Still, popularity is accepted as an impediment for quality by many while mass culture (and popular culture) is associated with consumerism and reproduction of consent. Informing and educating with “thought-provoking” content appears to be the alternative championed by the defenders of high culture. Jeremy's post depicts how that type of content can become an exercise of “othering” via representation.
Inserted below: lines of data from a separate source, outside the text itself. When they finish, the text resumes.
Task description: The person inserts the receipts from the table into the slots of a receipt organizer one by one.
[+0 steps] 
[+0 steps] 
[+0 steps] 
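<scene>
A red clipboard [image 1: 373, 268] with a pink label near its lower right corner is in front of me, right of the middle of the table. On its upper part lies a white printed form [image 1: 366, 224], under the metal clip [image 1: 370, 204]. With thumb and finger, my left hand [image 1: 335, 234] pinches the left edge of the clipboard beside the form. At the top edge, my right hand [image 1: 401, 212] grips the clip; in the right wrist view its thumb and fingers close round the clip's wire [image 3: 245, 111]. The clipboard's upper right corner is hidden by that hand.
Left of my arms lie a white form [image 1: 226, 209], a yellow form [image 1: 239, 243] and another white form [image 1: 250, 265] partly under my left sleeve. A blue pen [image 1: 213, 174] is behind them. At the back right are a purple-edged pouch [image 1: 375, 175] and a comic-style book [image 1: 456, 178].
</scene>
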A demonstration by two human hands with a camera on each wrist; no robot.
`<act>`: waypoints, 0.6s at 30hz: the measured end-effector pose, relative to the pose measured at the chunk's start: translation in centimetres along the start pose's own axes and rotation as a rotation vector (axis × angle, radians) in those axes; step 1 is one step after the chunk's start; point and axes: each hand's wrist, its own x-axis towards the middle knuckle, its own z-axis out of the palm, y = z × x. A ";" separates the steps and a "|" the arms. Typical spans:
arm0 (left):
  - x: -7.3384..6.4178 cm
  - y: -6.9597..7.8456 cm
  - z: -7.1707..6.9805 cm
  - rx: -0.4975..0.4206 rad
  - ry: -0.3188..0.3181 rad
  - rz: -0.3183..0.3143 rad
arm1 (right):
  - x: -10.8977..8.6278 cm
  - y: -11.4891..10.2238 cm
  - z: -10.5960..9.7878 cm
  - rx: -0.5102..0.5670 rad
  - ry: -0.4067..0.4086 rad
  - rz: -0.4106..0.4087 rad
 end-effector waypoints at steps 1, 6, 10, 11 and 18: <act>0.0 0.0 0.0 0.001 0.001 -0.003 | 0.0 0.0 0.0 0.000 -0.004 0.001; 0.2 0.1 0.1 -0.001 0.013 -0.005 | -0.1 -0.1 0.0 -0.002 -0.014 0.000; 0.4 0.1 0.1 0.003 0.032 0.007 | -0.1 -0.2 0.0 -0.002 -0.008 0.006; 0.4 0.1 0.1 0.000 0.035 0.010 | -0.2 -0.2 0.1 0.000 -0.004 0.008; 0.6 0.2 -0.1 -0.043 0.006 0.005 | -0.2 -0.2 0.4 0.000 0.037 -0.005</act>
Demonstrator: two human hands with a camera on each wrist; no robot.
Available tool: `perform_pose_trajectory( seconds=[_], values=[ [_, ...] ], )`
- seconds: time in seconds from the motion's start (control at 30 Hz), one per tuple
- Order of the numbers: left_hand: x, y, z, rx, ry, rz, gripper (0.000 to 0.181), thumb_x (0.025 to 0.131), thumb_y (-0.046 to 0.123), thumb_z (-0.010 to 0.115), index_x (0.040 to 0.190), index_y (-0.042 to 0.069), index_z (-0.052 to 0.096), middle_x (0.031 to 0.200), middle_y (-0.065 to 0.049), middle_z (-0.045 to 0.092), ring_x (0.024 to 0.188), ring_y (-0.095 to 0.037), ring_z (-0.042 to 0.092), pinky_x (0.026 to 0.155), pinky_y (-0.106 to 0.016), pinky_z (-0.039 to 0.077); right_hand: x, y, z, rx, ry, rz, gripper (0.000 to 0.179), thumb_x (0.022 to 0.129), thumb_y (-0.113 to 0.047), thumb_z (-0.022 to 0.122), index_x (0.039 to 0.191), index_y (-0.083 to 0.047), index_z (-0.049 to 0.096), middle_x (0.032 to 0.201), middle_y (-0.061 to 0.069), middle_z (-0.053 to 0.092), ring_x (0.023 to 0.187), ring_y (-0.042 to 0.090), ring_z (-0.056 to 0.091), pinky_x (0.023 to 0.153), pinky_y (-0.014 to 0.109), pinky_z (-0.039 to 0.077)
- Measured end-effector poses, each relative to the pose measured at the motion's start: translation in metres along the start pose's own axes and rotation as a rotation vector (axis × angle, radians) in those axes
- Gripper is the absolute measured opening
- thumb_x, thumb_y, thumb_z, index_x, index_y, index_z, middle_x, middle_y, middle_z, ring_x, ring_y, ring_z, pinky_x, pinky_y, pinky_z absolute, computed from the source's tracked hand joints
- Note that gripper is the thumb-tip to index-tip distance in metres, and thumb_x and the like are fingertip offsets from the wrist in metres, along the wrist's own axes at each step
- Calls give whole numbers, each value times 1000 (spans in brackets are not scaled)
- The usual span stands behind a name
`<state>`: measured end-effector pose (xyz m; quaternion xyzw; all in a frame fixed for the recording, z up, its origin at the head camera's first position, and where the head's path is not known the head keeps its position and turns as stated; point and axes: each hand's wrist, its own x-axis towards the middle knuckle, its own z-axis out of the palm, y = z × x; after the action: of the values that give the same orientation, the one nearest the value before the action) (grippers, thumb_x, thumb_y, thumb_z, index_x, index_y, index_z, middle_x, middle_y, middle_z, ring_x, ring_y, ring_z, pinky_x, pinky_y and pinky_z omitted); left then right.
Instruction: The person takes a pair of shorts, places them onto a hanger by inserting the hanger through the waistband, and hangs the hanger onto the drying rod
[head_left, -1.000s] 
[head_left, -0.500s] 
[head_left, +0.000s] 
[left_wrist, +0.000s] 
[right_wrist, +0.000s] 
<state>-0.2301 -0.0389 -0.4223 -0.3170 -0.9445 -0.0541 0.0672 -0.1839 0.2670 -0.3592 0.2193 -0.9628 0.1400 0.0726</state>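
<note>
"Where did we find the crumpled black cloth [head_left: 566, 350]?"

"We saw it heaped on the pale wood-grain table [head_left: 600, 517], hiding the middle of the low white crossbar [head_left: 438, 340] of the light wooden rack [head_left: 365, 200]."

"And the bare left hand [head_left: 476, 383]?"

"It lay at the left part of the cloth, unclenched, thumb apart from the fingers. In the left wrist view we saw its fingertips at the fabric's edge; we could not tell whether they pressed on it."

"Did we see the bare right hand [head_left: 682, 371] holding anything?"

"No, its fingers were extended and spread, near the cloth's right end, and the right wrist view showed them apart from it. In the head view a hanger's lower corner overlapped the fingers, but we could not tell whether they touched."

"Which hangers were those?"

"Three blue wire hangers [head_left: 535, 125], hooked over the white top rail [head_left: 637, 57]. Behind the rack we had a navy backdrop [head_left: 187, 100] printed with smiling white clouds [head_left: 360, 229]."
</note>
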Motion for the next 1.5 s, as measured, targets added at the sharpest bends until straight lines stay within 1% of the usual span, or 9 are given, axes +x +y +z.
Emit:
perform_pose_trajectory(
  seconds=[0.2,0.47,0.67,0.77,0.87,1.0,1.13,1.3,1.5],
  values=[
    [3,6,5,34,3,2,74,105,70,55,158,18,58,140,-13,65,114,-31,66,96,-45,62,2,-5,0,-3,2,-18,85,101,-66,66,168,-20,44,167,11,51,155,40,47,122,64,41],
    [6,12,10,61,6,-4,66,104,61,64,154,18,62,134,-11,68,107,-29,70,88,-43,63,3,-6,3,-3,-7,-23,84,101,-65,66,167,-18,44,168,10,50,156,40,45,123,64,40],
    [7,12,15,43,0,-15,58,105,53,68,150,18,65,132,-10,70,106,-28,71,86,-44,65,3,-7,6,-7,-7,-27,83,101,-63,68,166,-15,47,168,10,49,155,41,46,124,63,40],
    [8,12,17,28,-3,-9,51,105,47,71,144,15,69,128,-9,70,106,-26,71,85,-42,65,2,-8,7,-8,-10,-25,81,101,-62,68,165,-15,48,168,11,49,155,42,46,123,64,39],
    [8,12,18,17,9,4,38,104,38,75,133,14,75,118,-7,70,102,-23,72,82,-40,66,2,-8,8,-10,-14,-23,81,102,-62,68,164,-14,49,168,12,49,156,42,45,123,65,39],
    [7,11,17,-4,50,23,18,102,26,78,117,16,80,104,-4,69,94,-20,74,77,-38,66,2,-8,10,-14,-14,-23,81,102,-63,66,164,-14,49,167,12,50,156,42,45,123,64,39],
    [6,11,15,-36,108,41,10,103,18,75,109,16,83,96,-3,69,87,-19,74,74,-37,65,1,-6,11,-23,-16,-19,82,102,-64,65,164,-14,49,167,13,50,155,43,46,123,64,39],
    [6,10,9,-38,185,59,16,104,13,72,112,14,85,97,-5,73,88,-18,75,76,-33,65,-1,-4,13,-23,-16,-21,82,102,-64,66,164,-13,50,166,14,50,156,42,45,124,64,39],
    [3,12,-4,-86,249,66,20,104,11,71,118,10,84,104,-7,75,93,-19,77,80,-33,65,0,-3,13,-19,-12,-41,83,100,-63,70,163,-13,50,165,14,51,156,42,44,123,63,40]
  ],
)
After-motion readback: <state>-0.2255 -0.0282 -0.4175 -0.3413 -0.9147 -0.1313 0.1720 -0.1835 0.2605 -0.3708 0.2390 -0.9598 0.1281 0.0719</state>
Nevertheless, reducing public broadcasting to elitism is not fair. All tastes deserve representation and instead of criticizing public broadcasting content for favoring biases of the upper (and upper middle) classes, it is necessary to think about ways to overcome the problems entailed. 180 Days: A Year Inside an American High School I watched on PBS travels at the borders of a similar ethnographic attempt to capture the problems of a Washington D.C. high school with predominantly African-American student body, yet manages to point out to the structural problems rather than merely reproducing stereotypes. Perlman's article on Black Journal underlines this complex nature of the politics of public broadcasting and its potential to create a counterpublic.

However, a counterpublic, by definition, implies participation and engagement. Like a public, a counterpublic is different than “the masses” that lack mobilization skills and activism. Therefore, accusations of elitism directed at the public broadcasting services are further complicated by the theories of democratic participation.